▸ Your objective
Only the lines from the start of the data to the line containing "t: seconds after", both included, should be output, exactly and without pictures.

Records from a dataset:
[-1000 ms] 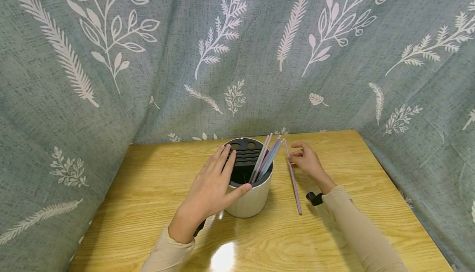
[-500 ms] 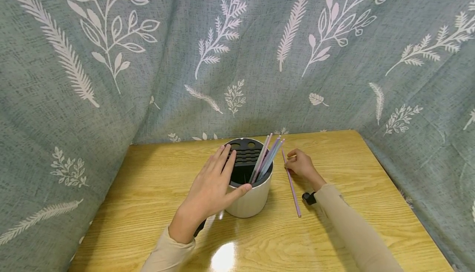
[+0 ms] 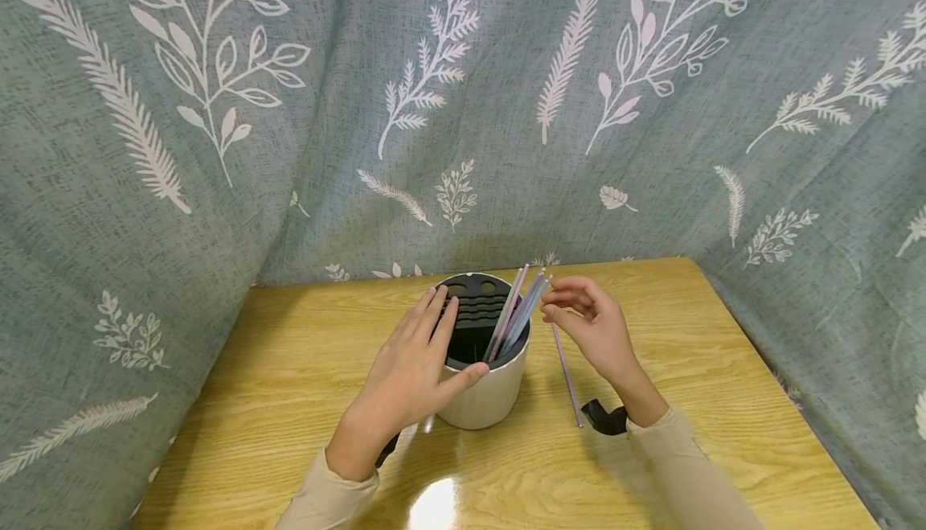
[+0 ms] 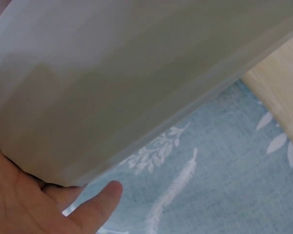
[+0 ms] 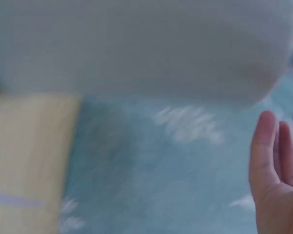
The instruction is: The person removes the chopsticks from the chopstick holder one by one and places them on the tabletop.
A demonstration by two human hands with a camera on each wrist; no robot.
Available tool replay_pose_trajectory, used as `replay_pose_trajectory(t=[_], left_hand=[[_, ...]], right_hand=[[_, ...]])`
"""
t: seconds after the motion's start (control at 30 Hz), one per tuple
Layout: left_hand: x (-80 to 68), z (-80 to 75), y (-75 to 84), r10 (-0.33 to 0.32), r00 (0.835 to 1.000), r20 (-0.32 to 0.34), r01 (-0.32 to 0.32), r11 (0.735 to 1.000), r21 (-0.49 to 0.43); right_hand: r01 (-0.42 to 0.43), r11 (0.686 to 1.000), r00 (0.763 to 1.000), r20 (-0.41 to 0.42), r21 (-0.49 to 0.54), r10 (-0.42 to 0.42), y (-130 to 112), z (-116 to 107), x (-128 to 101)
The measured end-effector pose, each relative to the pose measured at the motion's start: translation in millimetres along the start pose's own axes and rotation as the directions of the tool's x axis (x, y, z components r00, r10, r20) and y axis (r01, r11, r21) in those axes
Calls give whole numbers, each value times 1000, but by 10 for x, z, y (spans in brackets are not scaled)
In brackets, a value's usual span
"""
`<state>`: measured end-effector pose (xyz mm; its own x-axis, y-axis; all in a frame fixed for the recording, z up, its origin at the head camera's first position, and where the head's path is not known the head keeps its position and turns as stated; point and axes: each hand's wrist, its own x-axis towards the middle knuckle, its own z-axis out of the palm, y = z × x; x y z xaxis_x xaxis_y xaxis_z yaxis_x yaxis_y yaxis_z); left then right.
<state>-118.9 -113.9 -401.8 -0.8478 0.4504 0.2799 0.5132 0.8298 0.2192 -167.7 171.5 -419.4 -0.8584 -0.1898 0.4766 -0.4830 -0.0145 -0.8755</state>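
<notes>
A round white pen holder point(image 3: 483, 403) with a black slotted insert point(image 3: 477, 305) stands on the table, and several pastel straws point(image 3: 512, 317) lean out of its right side. My left hand point(image 3: 405, 369) rests on its left rim with the fingers extended; in the left wrist view that hand point(image 4: 53, 209) lies against the white wall point(image 4: 136, 73). One purple straw point(image 3: 567, 377) lies on the table to the right. Over its far end, beside the tips of the standing straws, hovers my right hand point(image 3: 596, 333), fingers loosely bent. In the right wrist view this hand point(image 5: 278, 180) holds nothing.
The wooden table point(image 3: 289, 401) has its right edge beyond my right arm. A blue-green leaf-patterned cloth point(image 3: 325, 112) hangs behind and along both sides. A black wrist camera point(image 3: 604, 417) sits under my right wrist.
My right hand touched the purple straw and shifted it slightly left and nearer. It has since risen off it towards the standing straws. My left hand stays put.
</notes>
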Motion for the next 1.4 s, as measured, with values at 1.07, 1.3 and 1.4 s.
replay_pose_trajectory(t=[1.07, 1.3, 1.4], left_hand=[[13, 12, -28, 3, 1000, 29, -3, 1000, -15], [-1, 2, -16, -1, 1000, 26, 1, 1000, -11], [-5, -6, -13, 0, 1000, 23, 1, 1000, -13]], right_hand=[[434, 812, 895, -290, 390, -339, -979, -115, 474], [290, 848, 935, -319, 443, -153, -747, -427, 448], [105, 952, 964, -266, 288, -26, -409, -542, 378]])
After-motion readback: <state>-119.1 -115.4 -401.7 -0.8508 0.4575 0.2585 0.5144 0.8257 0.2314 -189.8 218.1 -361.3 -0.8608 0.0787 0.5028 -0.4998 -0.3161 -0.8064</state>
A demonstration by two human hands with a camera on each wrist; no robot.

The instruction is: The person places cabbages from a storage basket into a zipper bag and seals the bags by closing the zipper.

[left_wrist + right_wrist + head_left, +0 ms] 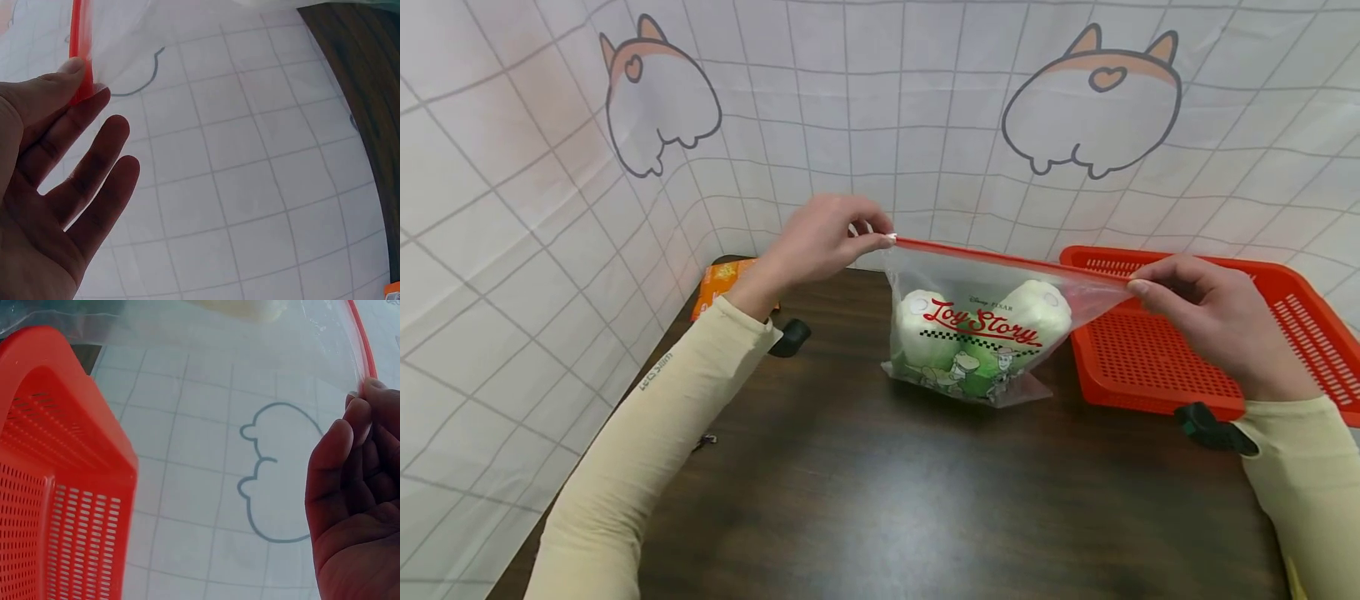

▸ Result for this task
[-1000 ms] 
[-500 ms] 
[+0 ms] 
[+0 ms] 
[+0 ms] 
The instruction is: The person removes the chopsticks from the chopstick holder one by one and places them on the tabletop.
A demonstration by two human hands with a camera on each wrist; no robot.
Available tool replay_pose_trajectory, used as `replay_pose_trajectory(t=[_], left_hand=[[_, ...]], right_hand=[[_, ...]])`
"""
t: seconds after the motion's start (control at 30 Hz), one per tuple

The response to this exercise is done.